Something that could be faster than shuffling the entire array:
java.util.Random r = new java.util.Random(); int c1 = r.nextInt(52), c2 = r.nextInt(51), c3 = r.nextInt(50); if(c2 >= c1) c2++; if(c3 >= Math.min(c1, c2)) c3++; if(c3 >= Math.max(c1, c2)) c3++; System.out.println("Card 1: " + rank[c1]); System.out.println("Card 2: " + rank[c2]); System.out.println("Card 3: " + rank[c3]);
In fact, some temporary tests that I used using a generalized (slower) form, this algorithm against Collections.shuffle (screenshot here ) shows that this method is about 3.7 times faster for 3 cards , and in practice faster for Pick up to 24 random cards.
To explain the algorithm to those in doubt:
Probability
We select random numbers - first one of 52. If we need to remove this card, then choose another one that will be one of 51 ... so we are fine with the range of random numbers from the indices we selected.
If we collected and removed from the array, we simply took out the element at index 1, and then took out the element at index 2 and the same for index 3.
What I am doing above adjusts the indices in the same way as outputting elements from an array.

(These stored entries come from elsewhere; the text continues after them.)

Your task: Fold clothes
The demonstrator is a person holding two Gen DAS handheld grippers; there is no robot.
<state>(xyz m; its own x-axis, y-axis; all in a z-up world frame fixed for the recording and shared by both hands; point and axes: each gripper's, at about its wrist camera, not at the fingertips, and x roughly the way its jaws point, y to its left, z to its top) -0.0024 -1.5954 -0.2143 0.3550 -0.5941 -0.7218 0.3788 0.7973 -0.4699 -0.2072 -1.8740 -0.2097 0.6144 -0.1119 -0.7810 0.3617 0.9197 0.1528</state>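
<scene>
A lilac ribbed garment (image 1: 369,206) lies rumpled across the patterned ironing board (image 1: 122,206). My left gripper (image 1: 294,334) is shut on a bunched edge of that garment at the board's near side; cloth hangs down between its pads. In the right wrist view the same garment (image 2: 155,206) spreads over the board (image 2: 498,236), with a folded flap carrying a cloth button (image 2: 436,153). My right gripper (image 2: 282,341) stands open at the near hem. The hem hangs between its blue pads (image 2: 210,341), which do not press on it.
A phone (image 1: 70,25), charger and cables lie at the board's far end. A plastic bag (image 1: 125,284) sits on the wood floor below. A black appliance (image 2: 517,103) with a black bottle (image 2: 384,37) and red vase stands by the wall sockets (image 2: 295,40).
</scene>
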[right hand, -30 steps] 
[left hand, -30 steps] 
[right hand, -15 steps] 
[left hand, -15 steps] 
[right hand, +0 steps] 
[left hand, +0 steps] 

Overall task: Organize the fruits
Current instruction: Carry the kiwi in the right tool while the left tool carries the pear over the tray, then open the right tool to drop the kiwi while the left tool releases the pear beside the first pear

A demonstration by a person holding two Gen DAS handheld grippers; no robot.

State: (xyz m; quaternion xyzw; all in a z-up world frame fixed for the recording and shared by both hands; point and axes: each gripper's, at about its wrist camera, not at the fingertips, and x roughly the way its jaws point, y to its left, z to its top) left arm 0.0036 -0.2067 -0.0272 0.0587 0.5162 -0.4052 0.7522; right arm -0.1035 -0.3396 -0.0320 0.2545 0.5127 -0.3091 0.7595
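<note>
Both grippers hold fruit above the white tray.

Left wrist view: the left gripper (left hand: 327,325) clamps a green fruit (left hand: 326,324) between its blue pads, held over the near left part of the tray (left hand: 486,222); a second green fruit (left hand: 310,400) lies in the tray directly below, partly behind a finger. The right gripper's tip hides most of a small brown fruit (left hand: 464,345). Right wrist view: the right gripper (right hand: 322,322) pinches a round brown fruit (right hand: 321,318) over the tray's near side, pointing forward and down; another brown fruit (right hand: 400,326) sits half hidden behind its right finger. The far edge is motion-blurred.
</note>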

For index two, we have a number, which can be any number from 0 to 50. But let's pretend that we pulled out a card with index 6 ...
This means that instead of a random number spreading in the range from 0 to 50, now we want one spread evenly in the range 0-5 and 7-51. This is another 51 ways. We do this by adding 1 to our second index if it is> = 6. Now we have a number over the correct range with the correct distribution and equal probability if it hits any of the allowed indices.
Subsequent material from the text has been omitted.